The insufferable Henry Blodget, the disgraced securities analyst who is barred from working in the securities industry (he met up with Eliot Spitzer), is back to his usual chatter. He's pushing for Mozilla to go public. He even recommends that Mozilla buy the Netscape brand and change the company's name to Netscape. Mozilla COO John Lilly responds by saying that Firefox/Mozilla is *not* going to IPO. CEO Mitchell Baker states that "For the foreseeable future, browsers are a fundamental part of Internet life. Firefox is a key component of keeping the web open, interoperable and participatory. Thus the importance of its public benefit nature." In the end, these two gentlemen got it exactly right: Mozilla should not go public.

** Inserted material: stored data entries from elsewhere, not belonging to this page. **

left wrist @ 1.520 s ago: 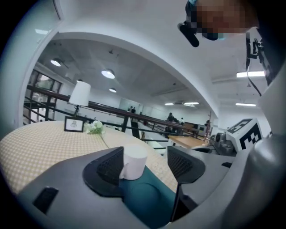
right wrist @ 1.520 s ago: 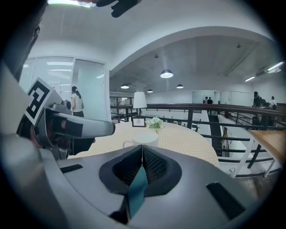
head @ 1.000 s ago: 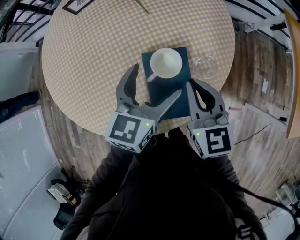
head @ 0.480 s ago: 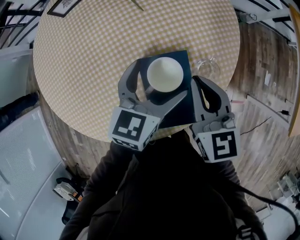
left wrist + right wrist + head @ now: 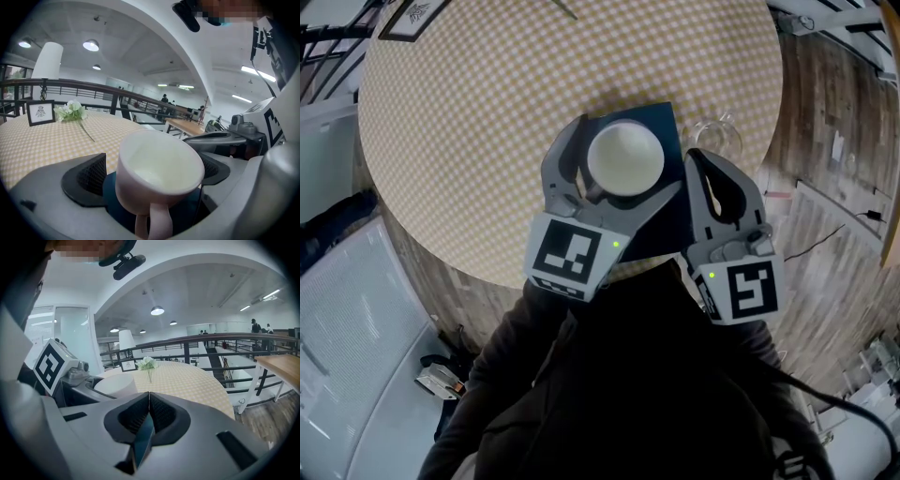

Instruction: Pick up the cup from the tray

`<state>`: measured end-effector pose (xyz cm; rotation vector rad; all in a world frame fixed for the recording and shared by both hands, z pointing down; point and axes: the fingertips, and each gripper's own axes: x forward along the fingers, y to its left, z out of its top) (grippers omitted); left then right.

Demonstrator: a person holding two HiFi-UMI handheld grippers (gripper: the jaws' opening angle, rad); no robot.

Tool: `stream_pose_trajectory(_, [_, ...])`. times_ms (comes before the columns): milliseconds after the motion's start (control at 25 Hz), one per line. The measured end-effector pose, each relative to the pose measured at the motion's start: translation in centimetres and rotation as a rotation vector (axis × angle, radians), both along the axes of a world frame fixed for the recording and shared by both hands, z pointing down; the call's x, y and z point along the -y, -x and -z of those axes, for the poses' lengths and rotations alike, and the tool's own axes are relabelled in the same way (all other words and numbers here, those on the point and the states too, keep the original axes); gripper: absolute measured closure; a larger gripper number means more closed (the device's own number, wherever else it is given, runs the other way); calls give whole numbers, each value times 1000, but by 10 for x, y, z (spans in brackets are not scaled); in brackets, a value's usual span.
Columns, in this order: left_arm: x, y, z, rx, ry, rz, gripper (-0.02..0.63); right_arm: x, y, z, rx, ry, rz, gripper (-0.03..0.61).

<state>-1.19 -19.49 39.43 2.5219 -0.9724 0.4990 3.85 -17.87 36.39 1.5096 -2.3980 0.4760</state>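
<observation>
White and empty, the cup [image 5: 623, 157] stands upright on a dark blue tray [image 5: 662, 120], near the tray's far end; the tray lies on a round desk [image 5: 487, 112] covered in a yellow-and-white checked cloth, towards the edge nearest the person.

Left claw [image 5: 625, 156] is released, its jaws spread as wide as they go and only just opened to that width; the cup sits between them, one jaw on each side of its body; in the left gripper view the ribbed black pads [image 5: 91, 176] flank the cup without pressing on it, a sliver of blue tray shows between the nearer pad and the cup wall, and the cup's handle [image 5: 159, 224] points back towards the camera.

Right claw [image 5: 694, 159] is clenched on the tray's right edge; in the right gripper view the jaws meet tip to tip with a thin blue strip of the tray [image 5: 143, 437] pinched between their pads, and the cup [image 5: 115, 384] shows to the left beyond them.

Just beside the tray's far right corner a clear glass [image 5: 712, 133] stands on the cloth; across the desk, well apart from the tray, a small framed picture [image 5: 40, 112] stands beside a pale flower [image 5: 70, 111] with a long stem.
</observation>
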Motion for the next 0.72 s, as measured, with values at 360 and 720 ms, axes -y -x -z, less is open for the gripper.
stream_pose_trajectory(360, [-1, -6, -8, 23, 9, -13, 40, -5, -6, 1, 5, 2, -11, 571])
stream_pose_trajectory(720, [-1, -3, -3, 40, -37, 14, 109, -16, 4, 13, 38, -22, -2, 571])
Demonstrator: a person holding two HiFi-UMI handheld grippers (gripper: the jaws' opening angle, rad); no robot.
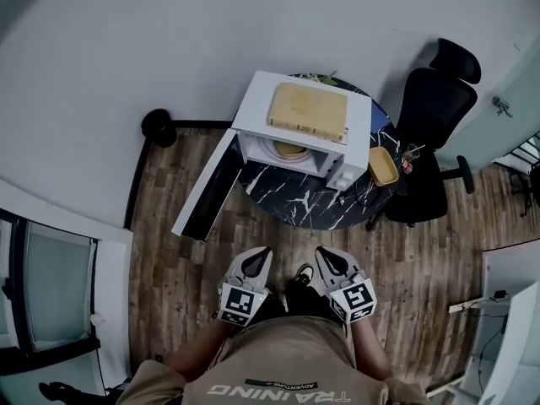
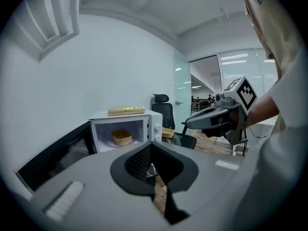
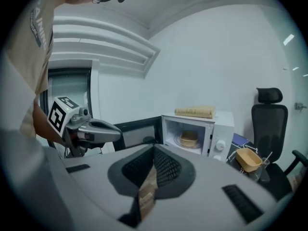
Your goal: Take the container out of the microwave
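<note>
The white microwave [image 1: 359, 133] stands on a round dark marble table [image 1: 304, 205] with its door [image 1: 205, 189] swung wide open to the left. A tan container [image 1: 289, 149] sits on the turntable inside, also visible in the left gripper view [image 2: 121, 137] and the right gripper view [image 3: 188, 138]. My left gripper [image 1: 260, 256] and right gripper [image 1: 326, 256] are held side by side close to my body, well short of the table. Both are shut with nothing between the jaws. Each shows in the other's view: the right gripper [image 2: 192, 122], the left gripper [image 3: 115, 130].
A wooden board [image 1: 308, 108] lies on top of the microwave. A second tan container [image 1: 382, 166] sits on the table right of the microwave. A black office chair [image 1: 432, 125] stands at the right. The open door juts out over the wood floor.
</note>
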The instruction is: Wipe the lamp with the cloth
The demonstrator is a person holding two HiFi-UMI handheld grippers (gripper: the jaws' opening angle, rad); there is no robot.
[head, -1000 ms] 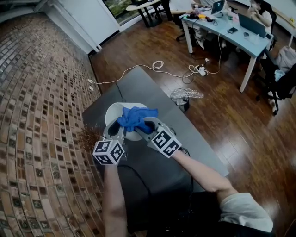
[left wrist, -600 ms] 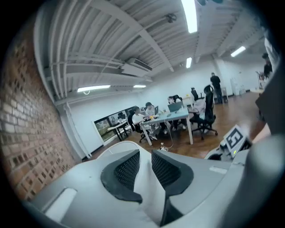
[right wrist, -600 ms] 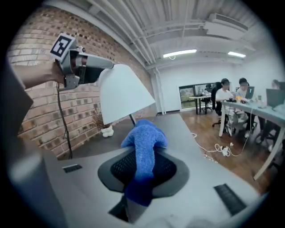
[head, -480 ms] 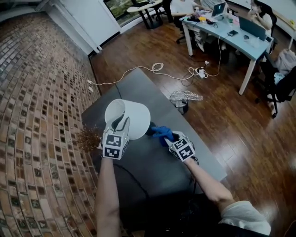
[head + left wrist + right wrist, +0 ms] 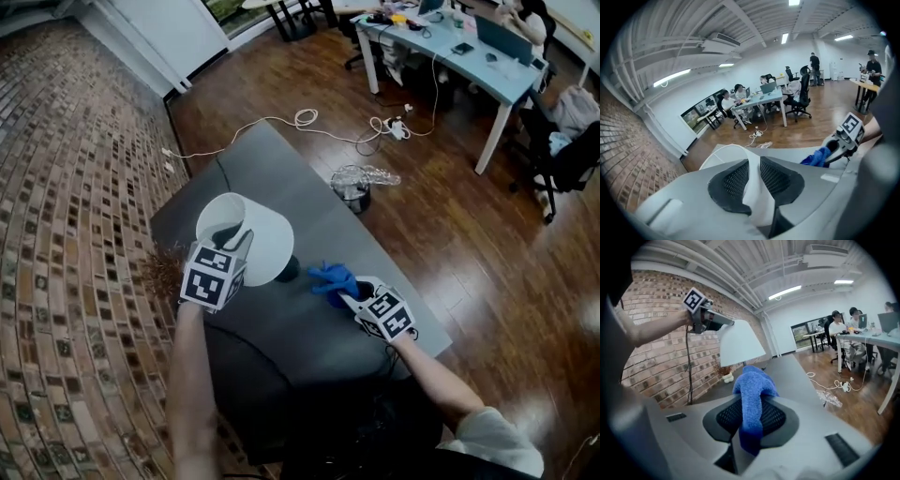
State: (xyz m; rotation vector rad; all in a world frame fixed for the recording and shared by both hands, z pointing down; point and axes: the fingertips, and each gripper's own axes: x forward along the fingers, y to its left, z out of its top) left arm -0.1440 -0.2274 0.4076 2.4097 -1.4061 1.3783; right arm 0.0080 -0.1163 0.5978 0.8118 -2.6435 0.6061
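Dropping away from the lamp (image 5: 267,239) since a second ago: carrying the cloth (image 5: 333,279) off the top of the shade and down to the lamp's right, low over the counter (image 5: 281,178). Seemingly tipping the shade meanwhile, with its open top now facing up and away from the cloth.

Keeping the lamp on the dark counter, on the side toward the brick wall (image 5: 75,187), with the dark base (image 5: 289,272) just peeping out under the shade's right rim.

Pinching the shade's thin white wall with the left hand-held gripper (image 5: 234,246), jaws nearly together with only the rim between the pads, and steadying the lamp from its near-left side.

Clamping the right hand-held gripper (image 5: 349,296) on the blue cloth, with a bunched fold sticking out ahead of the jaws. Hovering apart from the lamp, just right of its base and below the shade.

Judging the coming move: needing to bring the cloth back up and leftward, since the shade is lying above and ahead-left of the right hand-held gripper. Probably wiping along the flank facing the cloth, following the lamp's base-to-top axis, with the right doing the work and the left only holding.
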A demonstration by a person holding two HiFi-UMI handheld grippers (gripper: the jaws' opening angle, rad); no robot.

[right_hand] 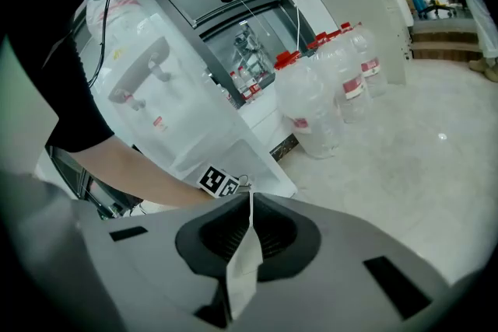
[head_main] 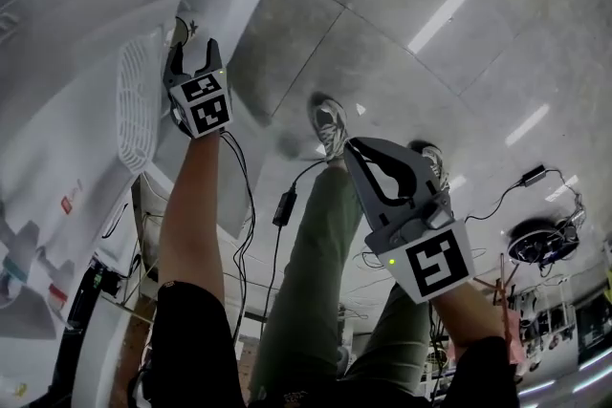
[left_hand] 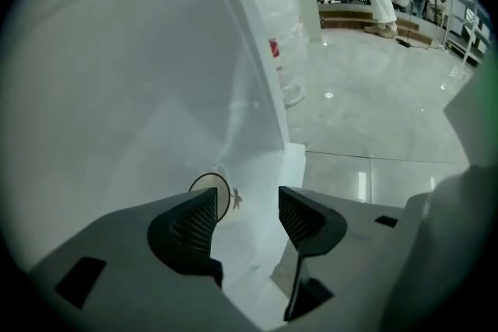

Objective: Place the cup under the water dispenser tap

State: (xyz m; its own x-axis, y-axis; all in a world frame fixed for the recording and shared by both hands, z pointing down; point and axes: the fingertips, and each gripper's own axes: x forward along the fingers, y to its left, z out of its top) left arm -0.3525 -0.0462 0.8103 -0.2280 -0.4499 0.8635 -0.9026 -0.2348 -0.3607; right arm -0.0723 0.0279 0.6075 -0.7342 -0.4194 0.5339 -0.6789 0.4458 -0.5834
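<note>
Left gripper view: the left gripper [left_hand: 247, 207] has its jaws wide apart and empty. The cup [left_hand: 221, 197] stands just beyond them in the dispenser [left_hand: 117, 74] recess. The right gripper [right_hand: 250, 206] clamps a thin paper strip [right_hand: 243, 272]. Risk: the left jaw, passing close, could clip and topple the cup.

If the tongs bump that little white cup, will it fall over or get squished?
The cup looks small and made of thin paper, so it is likely very light; a nudge from the left tongs could tip or slide it. Its thin rim suggests a hard squeeze would crumple it. Being round, it might roll once tipped.
</note>
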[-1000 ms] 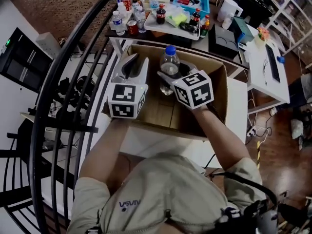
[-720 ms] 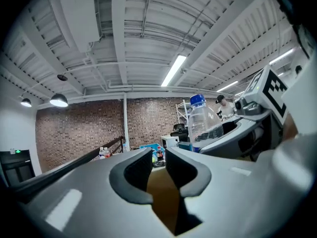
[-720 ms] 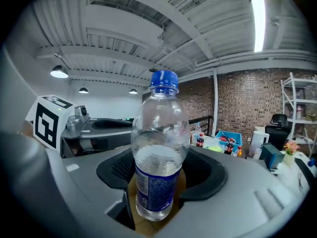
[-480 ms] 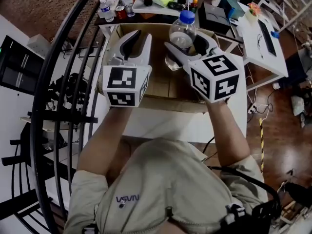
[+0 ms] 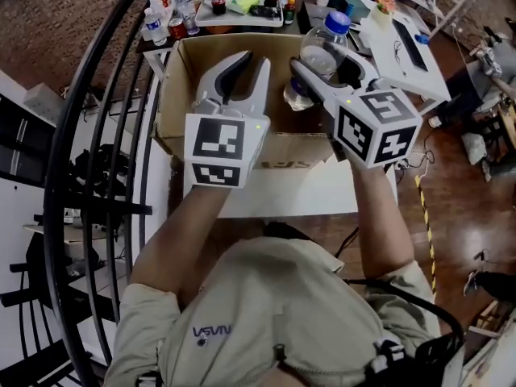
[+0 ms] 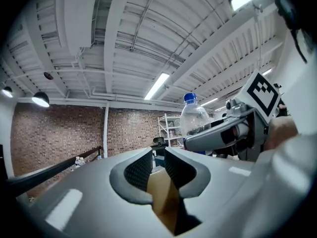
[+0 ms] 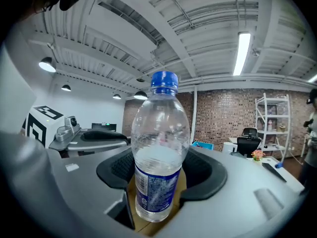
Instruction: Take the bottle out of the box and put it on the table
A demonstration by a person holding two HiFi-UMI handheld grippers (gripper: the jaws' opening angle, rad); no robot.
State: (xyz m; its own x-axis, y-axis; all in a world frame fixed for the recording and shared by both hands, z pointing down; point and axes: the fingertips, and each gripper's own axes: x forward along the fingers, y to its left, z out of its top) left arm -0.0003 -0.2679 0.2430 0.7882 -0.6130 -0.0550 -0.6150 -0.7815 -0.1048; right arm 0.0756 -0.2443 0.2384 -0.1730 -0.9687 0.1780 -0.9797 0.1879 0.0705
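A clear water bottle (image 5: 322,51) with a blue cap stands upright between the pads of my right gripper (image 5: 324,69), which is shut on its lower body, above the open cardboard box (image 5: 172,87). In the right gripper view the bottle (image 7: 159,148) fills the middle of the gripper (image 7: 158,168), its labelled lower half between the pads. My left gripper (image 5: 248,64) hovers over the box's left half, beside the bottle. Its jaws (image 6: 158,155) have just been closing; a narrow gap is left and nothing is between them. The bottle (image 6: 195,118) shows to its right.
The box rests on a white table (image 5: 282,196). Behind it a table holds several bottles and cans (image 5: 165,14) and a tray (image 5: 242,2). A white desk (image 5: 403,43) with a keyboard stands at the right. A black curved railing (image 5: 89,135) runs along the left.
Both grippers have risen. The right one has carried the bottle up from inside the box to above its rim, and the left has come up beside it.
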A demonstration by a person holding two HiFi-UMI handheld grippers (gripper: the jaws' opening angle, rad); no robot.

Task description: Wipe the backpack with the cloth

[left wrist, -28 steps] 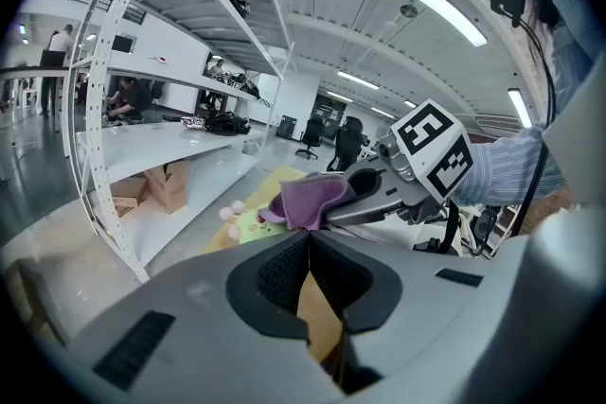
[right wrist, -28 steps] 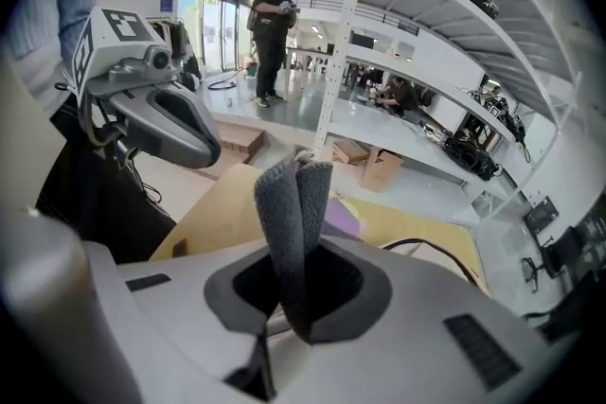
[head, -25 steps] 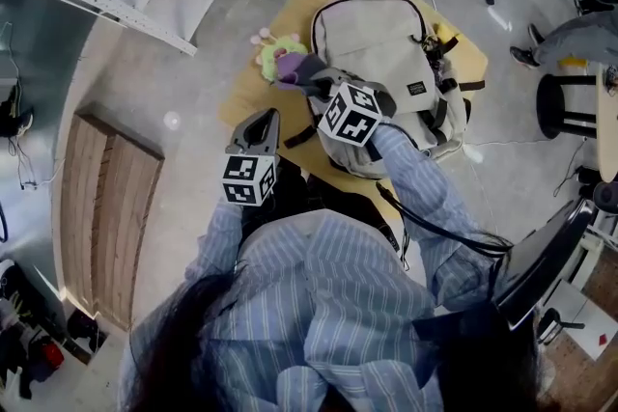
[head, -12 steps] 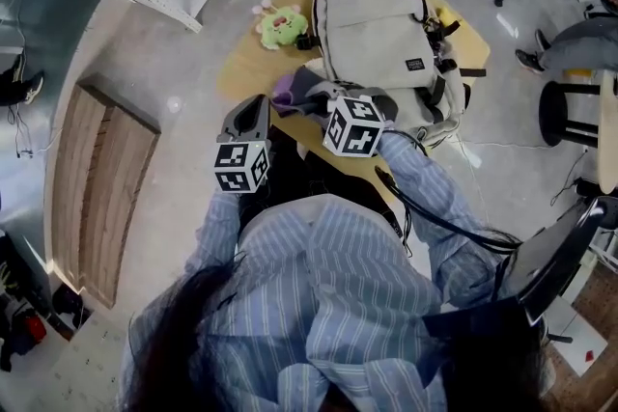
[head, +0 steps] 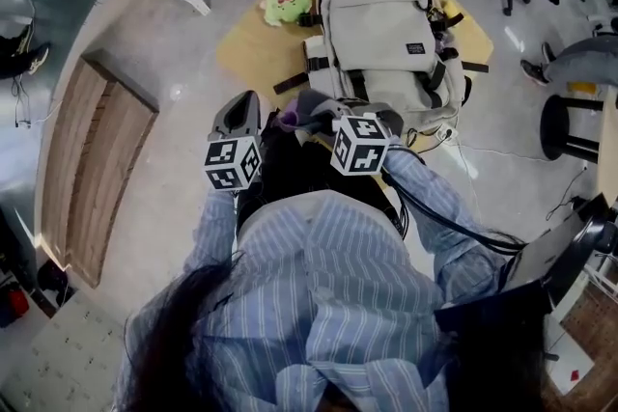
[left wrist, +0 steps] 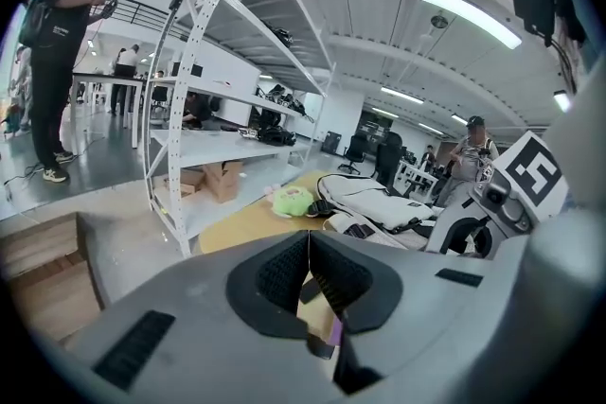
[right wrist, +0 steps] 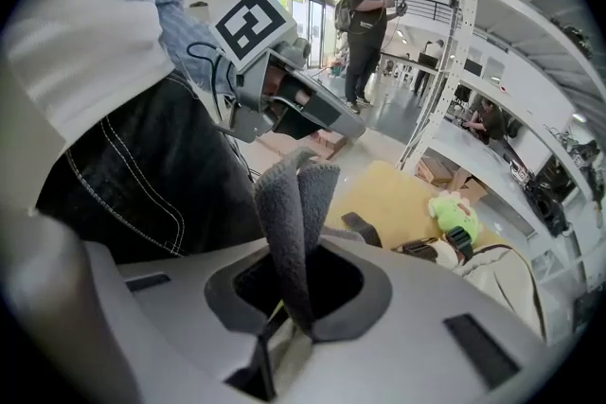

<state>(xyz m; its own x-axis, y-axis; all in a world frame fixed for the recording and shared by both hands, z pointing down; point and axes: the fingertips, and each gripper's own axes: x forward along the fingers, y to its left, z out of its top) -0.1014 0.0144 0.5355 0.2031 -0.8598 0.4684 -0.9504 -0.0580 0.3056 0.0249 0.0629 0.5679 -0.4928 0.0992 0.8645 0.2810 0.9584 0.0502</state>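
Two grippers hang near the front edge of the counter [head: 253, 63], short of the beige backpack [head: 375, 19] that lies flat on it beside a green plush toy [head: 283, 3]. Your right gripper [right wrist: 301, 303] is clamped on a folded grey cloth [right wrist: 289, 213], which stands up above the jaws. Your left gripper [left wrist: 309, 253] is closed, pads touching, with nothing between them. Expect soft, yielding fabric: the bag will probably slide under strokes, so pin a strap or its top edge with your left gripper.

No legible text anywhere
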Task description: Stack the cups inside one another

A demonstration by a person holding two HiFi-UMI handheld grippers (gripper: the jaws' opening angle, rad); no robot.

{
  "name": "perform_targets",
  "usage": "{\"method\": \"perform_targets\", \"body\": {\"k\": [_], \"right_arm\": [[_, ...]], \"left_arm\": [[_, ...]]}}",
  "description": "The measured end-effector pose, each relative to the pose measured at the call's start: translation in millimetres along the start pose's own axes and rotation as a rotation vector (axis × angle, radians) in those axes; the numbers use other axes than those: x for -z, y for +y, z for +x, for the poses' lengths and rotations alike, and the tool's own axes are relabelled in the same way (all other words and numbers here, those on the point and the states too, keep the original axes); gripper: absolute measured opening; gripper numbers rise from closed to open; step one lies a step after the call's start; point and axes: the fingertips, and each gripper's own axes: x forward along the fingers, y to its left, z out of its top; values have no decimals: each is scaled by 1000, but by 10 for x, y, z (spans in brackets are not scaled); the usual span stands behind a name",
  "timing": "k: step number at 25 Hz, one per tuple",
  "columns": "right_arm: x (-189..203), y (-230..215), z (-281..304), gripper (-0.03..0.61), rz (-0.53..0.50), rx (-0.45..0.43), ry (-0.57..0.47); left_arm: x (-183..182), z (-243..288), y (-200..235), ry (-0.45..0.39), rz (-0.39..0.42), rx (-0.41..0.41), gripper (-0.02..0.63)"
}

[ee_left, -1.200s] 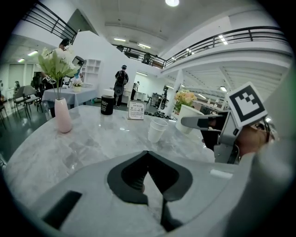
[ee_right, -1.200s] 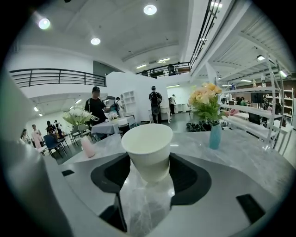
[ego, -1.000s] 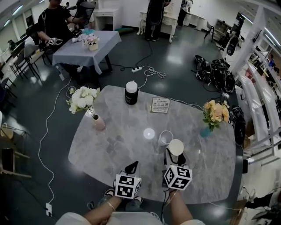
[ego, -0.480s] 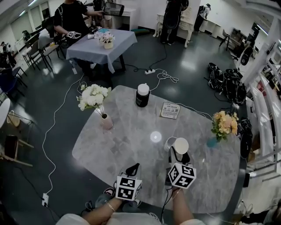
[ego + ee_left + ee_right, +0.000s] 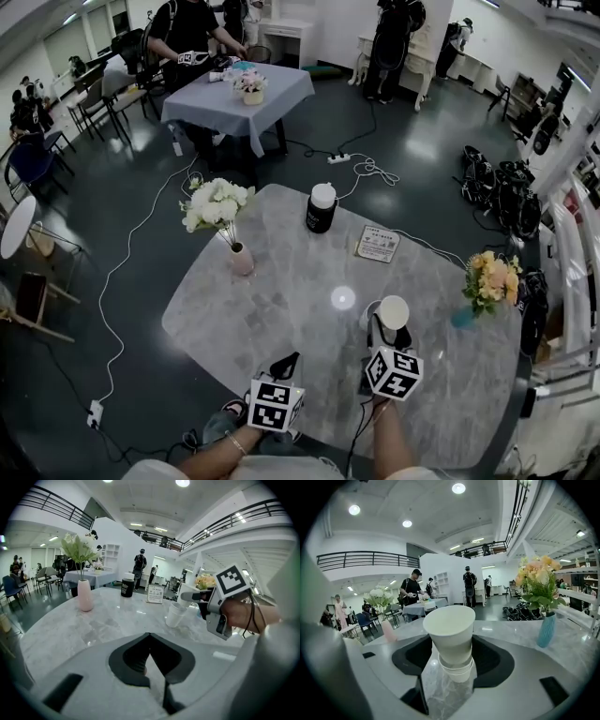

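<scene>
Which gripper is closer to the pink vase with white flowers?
Left. The left gripper hovers in front and slightly right of the pink vase; the right gripper, holding a cup, is farther right.

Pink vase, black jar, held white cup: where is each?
pink vase (image 5: 241, 260): head view, its body.
black jar (image 5: 319, 218): head view, its dark side.
white cup (image 5: 451, 637): right gripper view, its wall.

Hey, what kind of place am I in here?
Probably a big open work hall, not a home: a balcony railing runs overhead, cables trail over the dark floor, and a person stands at another table.
</scene>
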Motion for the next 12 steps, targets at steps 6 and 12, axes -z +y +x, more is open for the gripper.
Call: {"method": "perform_targets", "body": {"k": [6, 12], "right_arm": [[93, -10, 75, 242, -19, -4, 22], [180, 11, 121, 244, -37, -14, 47]], "left_arm": [[83, -50, 144, 6, -22, -43, -3], [96, -43, 159, 9, -25, -48, -3]]}}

Blodget argues that Mozilla could be worth a lot on the public market and may go public this year or next. While acknowledging the perils of going public— primarily Sarbanes-Oxley costs—Blodget says that Mozilla could build a nice business simply by slapping an ad or two on the default landing page. And for good measure Blodget says that Firefox should buy the Netscape brand and rename the company. Hmmm. Is Blodget having dot-com boom fantasies again? Maybe not—although renaming a company after a dead brand like Netscape doesn't make sense. Dead brands rarely come back. WordPerfect? Pan-Am? ...As a public company it would be distracted and the product would suffer. You think Firefox can be weighty now? Just wait until Mozilla would have to monetize it. ...I'd love to be more optimistic, but Netscape got creamed. Opera isn't exactly knocking the ball out of the park. And Firefox going public would only accomplish one thing: Providing a market price so Google could buy it. Why not cash out? Mozilla the movement is hard for Microsoft to defend against. Mozilla the public company is outgunned on every level.